A verbatim copy is needed of the lines below from the one containing "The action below" up to and including the one containing "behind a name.", excluding pictures.
※ ※ ※
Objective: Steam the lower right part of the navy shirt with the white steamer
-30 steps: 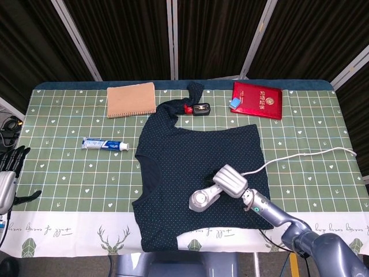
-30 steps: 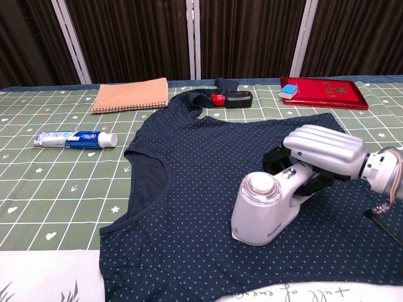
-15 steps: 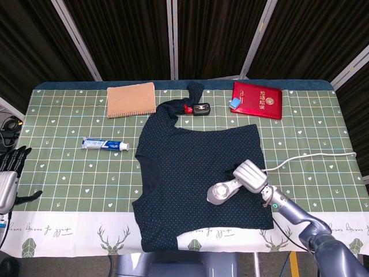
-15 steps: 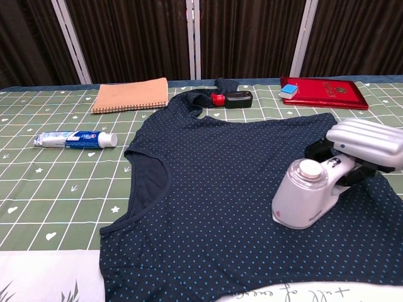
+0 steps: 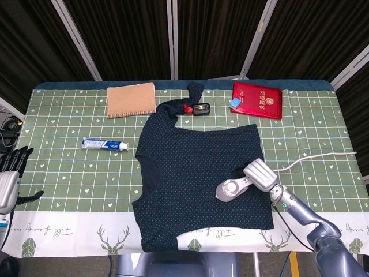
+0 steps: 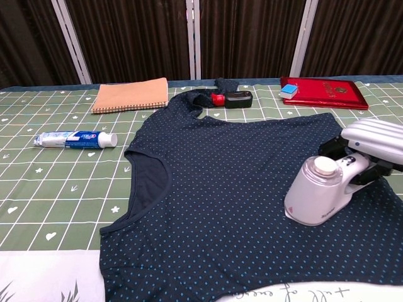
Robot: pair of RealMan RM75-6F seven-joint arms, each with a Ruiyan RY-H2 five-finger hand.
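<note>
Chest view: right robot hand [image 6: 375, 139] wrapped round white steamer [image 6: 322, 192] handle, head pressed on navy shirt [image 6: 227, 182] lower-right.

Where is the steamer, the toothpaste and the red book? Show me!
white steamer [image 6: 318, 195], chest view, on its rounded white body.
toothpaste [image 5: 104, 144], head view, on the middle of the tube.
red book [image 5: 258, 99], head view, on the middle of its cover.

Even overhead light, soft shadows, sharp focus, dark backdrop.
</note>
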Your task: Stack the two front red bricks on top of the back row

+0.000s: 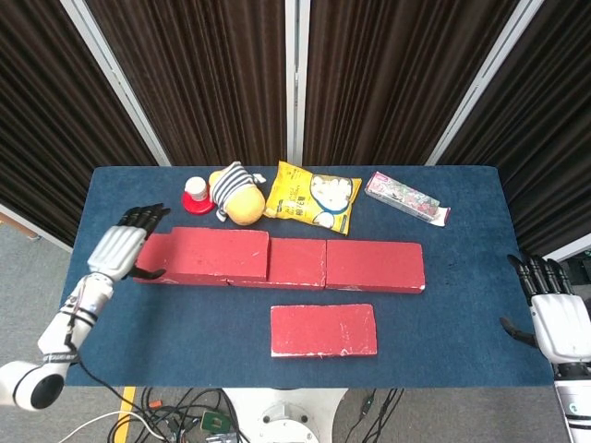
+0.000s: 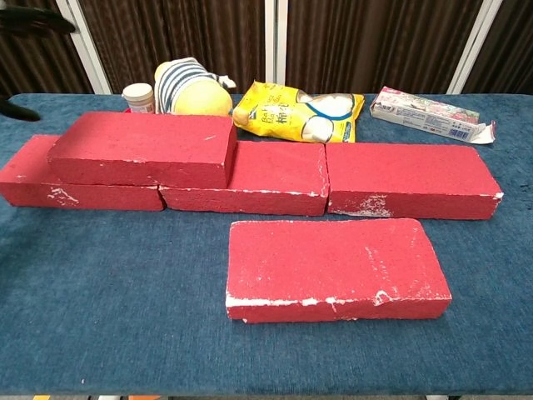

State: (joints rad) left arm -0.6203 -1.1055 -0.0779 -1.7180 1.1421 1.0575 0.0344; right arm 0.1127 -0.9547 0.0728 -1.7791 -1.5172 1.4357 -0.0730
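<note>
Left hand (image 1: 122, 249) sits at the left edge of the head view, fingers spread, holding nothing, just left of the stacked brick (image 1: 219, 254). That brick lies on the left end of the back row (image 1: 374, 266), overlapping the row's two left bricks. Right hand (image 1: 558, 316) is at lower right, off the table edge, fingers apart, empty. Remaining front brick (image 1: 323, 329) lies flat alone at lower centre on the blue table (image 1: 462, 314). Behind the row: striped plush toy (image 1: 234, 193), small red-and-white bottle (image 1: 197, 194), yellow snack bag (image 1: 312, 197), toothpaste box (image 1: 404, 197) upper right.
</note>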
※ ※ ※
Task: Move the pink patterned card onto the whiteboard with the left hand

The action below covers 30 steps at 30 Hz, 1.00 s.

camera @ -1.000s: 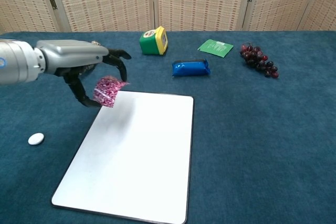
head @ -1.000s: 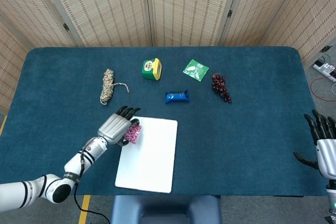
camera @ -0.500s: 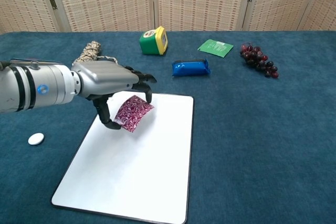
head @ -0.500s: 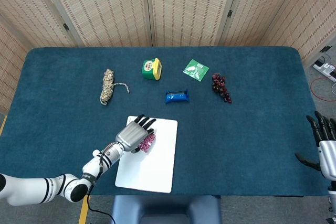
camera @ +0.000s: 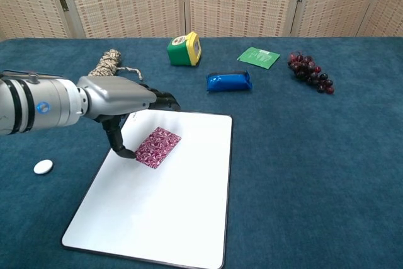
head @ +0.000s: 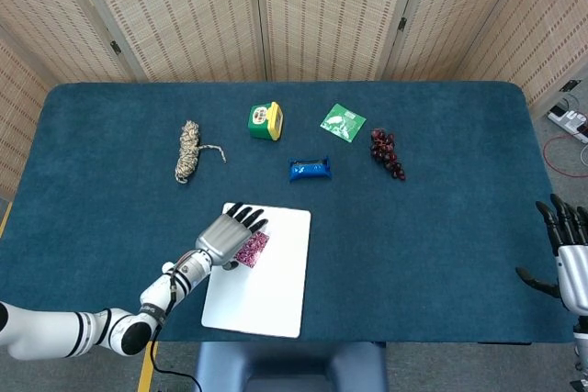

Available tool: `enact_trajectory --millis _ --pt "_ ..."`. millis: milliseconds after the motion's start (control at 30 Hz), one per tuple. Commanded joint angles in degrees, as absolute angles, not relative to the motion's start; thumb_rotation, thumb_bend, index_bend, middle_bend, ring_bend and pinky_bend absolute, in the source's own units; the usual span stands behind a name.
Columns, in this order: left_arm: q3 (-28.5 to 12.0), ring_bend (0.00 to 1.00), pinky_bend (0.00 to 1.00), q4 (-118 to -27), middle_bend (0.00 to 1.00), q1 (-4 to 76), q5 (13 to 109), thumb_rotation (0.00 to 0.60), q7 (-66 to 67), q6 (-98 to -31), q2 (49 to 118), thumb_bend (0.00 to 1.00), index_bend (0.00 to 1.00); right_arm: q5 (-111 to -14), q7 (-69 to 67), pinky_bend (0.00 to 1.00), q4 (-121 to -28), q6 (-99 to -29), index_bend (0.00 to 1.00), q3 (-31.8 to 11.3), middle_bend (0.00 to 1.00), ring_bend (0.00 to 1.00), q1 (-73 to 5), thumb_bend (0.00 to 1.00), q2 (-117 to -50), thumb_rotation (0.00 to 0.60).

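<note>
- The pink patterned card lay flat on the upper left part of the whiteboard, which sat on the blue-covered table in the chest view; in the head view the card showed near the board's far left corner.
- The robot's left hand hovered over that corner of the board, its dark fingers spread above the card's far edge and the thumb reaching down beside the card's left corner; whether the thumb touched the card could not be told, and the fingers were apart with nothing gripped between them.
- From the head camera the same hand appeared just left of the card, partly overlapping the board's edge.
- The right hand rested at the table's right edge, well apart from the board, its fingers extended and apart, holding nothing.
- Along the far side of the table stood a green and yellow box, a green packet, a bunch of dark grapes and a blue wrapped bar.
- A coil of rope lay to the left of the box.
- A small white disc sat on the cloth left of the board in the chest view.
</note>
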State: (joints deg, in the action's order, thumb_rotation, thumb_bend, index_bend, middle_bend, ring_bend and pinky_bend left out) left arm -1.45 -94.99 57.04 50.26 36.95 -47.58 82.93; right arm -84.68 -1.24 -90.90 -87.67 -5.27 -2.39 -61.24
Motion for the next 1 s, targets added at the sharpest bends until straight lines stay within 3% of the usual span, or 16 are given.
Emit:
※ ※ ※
### Result for this exercise
The action below covers 30 steps at 30 Hz, 1.00 s.

camera @ -1.000s: 
head @ -1.000s: 
camera @ -0.500s: 
head @ -0.500s: 
camera @ +0.000s: 
head @ +0.000s: 

Available tool: `enact_trajectory --millis _ --pt "_ ..."`. millis: milliseconds after the motion's start (control at 30 Hz), one per tuple. Commanded joint angles in degrees, as absolute angles, not relative to the motion's start; thumb_rotation, thumb_bend, index_bend, middle_bend, ring_bend and pinky_bend absolute, in the source's own units; the usual span stands behind a name.

Nothing else belongs in this output.